Bug #40603 Innodb background IO rate limiting kills performance
Submitted: 9 Nov 2008 18:22 Modified: 12 Aug 2009 17:01
Reporter: Mark Callaghan Email Updates:
Status: Closed Impact on me:
Category:MySQL Server: InnoDB storage engine Severity:S4 (Feature request)
Version:5.0,5.1 OS:Any
Assigned to: Inaam Rana CPU Architecture:Any
Tags: Contribution, innodb, io, limit, rate

[9 Nov 2008 18:22] Mark Callaghan
InnoDB limits the background IO thread to 100 writes per second. This is the thread that flushes most dirty pages from the buffer cache. The limit is 100 regardless of the server IO capacity. The limit of 100 is good for servers with 1 disk.

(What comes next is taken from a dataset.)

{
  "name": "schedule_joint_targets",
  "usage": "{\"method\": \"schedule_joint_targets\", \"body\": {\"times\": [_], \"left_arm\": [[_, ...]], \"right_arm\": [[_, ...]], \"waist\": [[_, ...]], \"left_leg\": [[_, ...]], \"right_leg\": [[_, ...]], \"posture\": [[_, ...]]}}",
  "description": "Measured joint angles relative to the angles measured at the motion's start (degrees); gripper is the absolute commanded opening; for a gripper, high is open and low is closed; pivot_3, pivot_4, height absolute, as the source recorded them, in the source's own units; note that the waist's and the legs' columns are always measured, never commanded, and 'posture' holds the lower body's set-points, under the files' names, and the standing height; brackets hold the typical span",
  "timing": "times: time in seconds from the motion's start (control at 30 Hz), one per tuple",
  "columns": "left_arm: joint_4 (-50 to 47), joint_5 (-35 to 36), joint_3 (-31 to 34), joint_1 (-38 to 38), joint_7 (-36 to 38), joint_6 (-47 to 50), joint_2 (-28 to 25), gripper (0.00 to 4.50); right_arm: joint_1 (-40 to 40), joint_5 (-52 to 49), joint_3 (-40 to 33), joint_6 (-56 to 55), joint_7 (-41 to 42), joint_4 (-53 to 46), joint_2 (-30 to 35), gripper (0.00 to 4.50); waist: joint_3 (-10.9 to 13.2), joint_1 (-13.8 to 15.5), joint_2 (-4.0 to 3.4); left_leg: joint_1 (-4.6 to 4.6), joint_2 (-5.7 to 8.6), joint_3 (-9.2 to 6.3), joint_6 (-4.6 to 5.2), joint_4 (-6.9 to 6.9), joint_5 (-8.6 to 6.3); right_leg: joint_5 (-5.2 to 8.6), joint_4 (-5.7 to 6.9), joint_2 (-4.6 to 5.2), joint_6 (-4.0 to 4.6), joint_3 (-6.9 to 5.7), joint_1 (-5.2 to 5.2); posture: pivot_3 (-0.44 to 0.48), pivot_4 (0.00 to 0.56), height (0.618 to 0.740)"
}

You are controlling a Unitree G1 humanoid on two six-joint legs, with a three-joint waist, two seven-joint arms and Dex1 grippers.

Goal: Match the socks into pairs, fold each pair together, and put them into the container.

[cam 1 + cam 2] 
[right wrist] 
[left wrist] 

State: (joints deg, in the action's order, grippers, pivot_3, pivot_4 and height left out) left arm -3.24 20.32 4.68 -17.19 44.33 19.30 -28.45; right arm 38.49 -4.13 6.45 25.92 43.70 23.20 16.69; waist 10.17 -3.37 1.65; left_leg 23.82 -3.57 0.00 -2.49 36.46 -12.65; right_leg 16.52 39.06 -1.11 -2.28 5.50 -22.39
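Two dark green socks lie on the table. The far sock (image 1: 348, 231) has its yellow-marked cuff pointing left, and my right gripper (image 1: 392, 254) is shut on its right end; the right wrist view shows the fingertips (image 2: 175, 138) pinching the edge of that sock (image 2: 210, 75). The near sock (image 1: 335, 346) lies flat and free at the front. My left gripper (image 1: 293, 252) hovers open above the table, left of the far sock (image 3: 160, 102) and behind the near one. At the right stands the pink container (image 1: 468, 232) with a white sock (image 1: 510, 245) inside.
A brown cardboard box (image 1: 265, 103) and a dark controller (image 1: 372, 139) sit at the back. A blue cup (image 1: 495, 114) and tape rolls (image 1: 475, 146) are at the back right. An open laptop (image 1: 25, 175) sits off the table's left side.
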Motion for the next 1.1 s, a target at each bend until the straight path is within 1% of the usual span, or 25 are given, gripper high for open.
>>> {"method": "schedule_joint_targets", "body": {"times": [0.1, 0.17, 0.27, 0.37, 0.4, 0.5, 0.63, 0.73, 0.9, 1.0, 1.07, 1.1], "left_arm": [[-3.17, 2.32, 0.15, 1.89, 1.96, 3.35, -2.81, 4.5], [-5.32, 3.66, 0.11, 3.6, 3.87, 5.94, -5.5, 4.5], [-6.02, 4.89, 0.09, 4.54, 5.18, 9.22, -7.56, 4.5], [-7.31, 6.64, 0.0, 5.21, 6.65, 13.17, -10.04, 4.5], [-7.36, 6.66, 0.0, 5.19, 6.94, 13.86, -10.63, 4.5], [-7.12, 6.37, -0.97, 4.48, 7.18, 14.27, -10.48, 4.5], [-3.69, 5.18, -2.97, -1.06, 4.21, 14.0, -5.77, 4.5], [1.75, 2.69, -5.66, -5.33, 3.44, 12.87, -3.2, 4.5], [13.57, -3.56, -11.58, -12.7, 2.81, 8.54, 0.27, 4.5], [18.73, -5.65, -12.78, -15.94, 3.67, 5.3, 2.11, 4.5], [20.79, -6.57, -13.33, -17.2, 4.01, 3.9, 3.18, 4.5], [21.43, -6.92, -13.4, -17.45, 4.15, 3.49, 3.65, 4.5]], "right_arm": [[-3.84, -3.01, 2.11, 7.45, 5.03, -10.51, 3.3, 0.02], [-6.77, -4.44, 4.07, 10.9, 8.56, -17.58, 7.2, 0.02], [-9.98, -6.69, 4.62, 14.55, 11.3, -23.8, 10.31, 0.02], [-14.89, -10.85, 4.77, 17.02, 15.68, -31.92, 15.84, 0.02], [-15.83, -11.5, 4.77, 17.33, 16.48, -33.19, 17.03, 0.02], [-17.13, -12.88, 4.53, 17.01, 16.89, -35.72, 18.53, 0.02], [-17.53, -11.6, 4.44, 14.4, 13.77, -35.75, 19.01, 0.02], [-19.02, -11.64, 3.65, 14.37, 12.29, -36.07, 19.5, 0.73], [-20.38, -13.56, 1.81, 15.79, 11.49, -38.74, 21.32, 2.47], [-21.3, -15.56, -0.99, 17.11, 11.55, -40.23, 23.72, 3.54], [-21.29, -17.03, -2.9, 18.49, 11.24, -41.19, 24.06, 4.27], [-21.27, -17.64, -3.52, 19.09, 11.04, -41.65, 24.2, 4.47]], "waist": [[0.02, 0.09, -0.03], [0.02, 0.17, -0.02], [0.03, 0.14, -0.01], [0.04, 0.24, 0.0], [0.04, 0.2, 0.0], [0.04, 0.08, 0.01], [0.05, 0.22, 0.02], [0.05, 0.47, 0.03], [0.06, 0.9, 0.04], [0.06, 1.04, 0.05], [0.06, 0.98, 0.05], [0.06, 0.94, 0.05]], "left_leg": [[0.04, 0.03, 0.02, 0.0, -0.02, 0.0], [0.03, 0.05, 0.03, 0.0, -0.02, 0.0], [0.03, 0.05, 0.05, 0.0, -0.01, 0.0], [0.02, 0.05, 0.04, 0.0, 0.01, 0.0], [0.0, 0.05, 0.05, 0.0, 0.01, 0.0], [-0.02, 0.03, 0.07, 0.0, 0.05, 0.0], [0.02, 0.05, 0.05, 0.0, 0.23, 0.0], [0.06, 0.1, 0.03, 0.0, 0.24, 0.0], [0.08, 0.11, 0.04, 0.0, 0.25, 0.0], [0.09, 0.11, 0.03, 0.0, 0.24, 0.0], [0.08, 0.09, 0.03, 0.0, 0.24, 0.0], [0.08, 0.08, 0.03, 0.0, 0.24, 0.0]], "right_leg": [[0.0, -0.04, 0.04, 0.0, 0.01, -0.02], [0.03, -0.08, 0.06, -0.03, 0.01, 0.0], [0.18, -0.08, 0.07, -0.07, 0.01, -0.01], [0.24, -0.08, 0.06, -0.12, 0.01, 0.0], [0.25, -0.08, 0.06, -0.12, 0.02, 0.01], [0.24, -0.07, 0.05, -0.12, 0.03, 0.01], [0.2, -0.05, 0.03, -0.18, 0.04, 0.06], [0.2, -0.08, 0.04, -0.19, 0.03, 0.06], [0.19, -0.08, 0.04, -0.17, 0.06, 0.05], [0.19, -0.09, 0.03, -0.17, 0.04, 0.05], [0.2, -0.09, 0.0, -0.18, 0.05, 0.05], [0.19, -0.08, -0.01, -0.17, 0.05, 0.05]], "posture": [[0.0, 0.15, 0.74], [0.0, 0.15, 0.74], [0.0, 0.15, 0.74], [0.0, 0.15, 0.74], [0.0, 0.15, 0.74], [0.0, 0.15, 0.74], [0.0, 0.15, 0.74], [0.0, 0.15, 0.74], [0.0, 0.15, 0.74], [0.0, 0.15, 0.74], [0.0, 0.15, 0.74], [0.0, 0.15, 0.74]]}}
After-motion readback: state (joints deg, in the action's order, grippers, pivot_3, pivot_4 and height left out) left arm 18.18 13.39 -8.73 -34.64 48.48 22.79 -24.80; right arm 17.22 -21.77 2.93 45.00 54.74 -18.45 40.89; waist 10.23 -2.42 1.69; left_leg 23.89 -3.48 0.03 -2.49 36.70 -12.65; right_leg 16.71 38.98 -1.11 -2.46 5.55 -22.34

It is horrible otherwise.

How to repeat:
Run Innodb on a server with many disks

Suggested fix:
Use the Google patch -- http://bazaar.launchpad.net/%7Emdcallag/mysql-patch/5.0-map/revision/{2685,2686}
[10 Nov 2008 15:48] Heikki Tuuri
InnoDB does not really sleep 1 second between buffer pool flushes. It sets skip_sleep = TRUE.

But the main thread does a lot of things besides doing the buffer pool flushes. Ideally, we should have several main threads, and a way to tune the resources we allocate to the insert buffer merge, etc.

AIO will speed up flushes, but it introduces another problem: the main thread may exhaust the AIO queue by putting too many writes to it.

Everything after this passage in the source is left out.